§ DIRECTIONS
Return, word for word, only the lines of the data below that lie between the line with "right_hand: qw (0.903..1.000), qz" and the line with "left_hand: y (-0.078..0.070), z", those two lines included.

Collected data
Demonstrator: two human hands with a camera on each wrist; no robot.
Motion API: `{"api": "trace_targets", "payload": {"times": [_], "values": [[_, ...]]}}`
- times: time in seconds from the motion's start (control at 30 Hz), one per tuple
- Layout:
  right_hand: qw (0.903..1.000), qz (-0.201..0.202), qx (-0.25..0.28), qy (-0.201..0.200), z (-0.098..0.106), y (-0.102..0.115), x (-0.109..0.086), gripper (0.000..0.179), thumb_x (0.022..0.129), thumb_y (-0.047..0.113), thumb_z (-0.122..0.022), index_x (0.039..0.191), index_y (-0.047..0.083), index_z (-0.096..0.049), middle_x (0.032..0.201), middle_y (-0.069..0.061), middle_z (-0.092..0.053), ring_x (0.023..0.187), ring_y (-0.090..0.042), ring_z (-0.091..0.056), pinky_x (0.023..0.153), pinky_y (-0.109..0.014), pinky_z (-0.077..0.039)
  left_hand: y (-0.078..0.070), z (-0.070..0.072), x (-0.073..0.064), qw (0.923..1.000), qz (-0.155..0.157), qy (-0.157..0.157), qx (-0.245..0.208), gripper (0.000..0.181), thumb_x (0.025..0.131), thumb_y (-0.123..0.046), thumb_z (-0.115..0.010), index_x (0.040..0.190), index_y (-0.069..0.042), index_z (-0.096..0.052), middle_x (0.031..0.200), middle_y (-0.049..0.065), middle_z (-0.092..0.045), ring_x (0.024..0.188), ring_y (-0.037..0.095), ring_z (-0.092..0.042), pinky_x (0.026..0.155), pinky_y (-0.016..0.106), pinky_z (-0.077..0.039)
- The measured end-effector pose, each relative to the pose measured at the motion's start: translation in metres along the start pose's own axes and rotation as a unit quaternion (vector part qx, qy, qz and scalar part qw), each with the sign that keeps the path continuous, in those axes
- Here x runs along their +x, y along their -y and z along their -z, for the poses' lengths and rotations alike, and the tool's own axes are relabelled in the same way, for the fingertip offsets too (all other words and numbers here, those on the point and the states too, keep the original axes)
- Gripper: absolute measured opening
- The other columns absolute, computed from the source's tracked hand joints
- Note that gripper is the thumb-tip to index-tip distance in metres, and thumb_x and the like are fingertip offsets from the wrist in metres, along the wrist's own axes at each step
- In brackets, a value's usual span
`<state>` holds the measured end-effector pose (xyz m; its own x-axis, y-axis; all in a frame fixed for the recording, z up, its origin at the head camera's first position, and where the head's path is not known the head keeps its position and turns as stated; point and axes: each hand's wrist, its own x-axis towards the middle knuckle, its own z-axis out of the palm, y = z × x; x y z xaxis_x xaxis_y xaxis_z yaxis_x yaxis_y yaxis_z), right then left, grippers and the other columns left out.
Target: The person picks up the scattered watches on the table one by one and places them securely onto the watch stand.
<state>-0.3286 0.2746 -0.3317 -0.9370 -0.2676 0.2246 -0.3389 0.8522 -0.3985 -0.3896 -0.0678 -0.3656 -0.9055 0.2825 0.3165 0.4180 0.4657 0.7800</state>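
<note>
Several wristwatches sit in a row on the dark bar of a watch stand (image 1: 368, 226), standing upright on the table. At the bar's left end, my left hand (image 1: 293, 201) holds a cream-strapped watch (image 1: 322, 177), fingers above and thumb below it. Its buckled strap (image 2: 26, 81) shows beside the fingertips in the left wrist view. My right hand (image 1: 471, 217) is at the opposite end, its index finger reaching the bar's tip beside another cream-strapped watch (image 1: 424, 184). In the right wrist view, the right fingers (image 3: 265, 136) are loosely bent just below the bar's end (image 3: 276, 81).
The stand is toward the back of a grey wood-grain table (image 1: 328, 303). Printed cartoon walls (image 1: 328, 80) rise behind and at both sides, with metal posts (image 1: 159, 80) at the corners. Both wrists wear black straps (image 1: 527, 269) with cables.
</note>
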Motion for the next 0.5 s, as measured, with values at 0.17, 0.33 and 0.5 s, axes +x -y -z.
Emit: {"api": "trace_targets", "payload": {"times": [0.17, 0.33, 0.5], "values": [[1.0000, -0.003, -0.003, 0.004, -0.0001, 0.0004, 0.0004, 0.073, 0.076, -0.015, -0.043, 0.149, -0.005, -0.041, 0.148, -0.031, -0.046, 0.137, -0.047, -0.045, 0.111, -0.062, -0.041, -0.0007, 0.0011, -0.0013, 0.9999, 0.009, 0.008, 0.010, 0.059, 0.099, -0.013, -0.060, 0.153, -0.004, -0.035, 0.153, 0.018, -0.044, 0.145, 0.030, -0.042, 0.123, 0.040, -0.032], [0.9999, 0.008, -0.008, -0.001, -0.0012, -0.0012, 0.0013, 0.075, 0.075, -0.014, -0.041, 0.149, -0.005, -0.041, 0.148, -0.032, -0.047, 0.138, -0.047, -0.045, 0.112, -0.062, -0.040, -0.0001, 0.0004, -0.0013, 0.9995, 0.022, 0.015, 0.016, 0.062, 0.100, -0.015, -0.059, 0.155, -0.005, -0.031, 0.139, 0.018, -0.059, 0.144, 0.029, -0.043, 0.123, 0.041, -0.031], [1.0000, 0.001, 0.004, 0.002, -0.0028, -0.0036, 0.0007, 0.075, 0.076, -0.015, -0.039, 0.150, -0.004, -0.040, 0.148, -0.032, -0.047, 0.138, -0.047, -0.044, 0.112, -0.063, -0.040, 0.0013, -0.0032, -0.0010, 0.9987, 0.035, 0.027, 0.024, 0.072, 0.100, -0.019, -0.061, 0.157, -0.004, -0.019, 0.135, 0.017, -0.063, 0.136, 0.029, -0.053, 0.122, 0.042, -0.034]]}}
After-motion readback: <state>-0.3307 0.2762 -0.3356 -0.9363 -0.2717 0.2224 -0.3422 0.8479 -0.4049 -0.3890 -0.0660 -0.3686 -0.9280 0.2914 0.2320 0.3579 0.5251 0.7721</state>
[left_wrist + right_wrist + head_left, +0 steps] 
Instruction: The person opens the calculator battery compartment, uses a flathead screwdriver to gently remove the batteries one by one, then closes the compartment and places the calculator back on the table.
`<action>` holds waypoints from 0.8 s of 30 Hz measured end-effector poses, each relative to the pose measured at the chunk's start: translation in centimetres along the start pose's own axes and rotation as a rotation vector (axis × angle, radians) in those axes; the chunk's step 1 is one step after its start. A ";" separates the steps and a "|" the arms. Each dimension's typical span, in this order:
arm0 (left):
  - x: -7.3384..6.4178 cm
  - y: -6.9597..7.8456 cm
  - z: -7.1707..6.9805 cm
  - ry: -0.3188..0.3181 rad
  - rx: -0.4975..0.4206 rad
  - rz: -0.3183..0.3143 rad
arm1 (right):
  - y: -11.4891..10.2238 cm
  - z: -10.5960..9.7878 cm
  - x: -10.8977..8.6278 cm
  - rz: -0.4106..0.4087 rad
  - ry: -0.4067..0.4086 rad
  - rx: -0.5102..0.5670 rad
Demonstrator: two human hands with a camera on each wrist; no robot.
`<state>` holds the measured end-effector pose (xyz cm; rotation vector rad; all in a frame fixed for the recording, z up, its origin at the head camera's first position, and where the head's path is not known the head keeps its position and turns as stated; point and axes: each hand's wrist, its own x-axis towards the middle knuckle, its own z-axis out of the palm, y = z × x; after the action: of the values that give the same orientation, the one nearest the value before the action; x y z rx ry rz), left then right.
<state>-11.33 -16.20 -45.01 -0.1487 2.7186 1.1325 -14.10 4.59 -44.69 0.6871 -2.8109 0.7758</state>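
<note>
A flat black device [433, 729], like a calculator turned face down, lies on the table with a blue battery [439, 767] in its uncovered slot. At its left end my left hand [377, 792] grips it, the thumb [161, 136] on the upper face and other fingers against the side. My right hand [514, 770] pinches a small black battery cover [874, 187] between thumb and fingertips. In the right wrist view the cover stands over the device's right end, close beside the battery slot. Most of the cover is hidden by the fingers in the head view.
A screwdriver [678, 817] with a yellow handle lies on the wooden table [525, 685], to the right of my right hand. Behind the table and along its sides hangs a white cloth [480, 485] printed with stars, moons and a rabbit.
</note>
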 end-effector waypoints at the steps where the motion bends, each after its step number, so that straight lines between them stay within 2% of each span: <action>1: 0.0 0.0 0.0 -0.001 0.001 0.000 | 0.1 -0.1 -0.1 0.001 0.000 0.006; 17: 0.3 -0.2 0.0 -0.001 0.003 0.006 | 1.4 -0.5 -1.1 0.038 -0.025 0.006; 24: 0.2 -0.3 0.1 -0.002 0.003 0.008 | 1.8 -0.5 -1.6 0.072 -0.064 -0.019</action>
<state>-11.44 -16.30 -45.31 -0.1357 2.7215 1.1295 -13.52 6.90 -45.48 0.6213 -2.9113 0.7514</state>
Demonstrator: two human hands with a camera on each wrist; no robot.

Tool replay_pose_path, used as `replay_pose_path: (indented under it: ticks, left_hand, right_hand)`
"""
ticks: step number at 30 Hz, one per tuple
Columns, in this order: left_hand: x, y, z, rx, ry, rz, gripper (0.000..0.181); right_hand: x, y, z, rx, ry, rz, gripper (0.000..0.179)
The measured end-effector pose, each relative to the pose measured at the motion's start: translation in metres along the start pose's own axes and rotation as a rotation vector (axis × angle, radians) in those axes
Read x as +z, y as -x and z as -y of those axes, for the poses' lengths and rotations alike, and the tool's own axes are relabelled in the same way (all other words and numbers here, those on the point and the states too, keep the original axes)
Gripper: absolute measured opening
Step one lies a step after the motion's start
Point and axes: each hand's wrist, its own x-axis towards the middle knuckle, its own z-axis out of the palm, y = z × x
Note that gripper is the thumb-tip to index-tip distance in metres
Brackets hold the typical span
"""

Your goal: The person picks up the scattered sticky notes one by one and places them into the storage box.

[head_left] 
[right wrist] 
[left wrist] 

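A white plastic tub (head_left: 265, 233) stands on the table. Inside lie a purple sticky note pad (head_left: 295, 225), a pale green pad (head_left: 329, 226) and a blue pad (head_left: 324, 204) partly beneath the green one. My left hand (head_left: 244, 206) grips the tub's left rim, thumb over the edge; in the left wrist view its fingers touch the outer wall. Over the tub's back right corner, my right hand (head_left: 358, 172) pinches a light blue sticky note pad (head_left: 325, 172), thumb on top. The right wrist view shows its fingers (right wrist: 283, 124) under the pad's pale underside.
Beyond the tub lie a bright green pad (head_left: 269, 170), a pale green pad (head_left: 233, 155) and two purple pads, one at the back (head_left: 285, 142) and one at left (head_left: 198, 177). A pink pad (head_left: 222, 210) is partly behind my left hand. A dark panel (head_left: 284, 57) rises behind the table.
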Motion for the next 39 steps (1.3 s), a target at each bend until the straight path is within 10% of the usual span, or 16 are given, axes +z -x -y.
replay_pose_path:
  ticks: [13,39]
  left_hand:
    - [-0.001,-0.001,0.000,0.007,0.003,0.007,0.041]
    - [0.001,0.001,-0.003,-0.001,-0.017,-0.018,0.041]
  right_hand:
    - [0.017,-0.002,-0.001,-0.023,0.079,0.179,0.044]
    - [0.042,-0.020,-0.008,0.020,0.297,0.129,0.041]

§ PROBLEM SOLUTION
  right_hand: qw (0.903..1.000), qz (-0.201..0.202), qx (-0.25..0.28), qy (-0.201..0.200), z (-0.098..0.106), y (-0.102..0.115), x (-0.109..0.086), gripper (0.000..0.179), thumb_x (0.022..0.129), thumb_y (-0.047..0.113), thumb_z (-0.122..0.022), index_x (0.039..0.191), index_y (-0.047..0.083), index_z (-0.096..0.049), middle_x (0.032..0.201), middle_y (-0.069..0.061), middle_z (-0.092..0.053), ring_x (0.023..0.187), ring_y (-0.090..0.042), ring_z (-0.091..0.056), pinky_x (0.023..0.153), pinky_y (-0.109..0.014), pinky_z (-0.077..0.039)
  left_hand: y (-0.078..0.070), z (-0.070..0.072), x (-0.073..0.064), qw (0.923..1.000), qz (-0.155..0.157), qy (-0.157..0.157), qx (-0.245..0.208), gripper (0.000..0.181), thumb_x (0.025..0.131), thumb_y (-0.123..0.046), thumb_z (-0.115..0.010), index_x (0.040..0.190), index_y (-0.069..0.042), index_z (-0.096..0.052), middle_x (0.031..0.200), middle_y (-0.049..0.065), middle_z (-0.092..0.045), ring_x (0.024..0.188), ring_y (-0.037..0.095), ring_z (-0.092..0.042), pinky_x (0.026..0.155), pinky_y (-0.016..0.106), pinky_z (-0.077..0.039)

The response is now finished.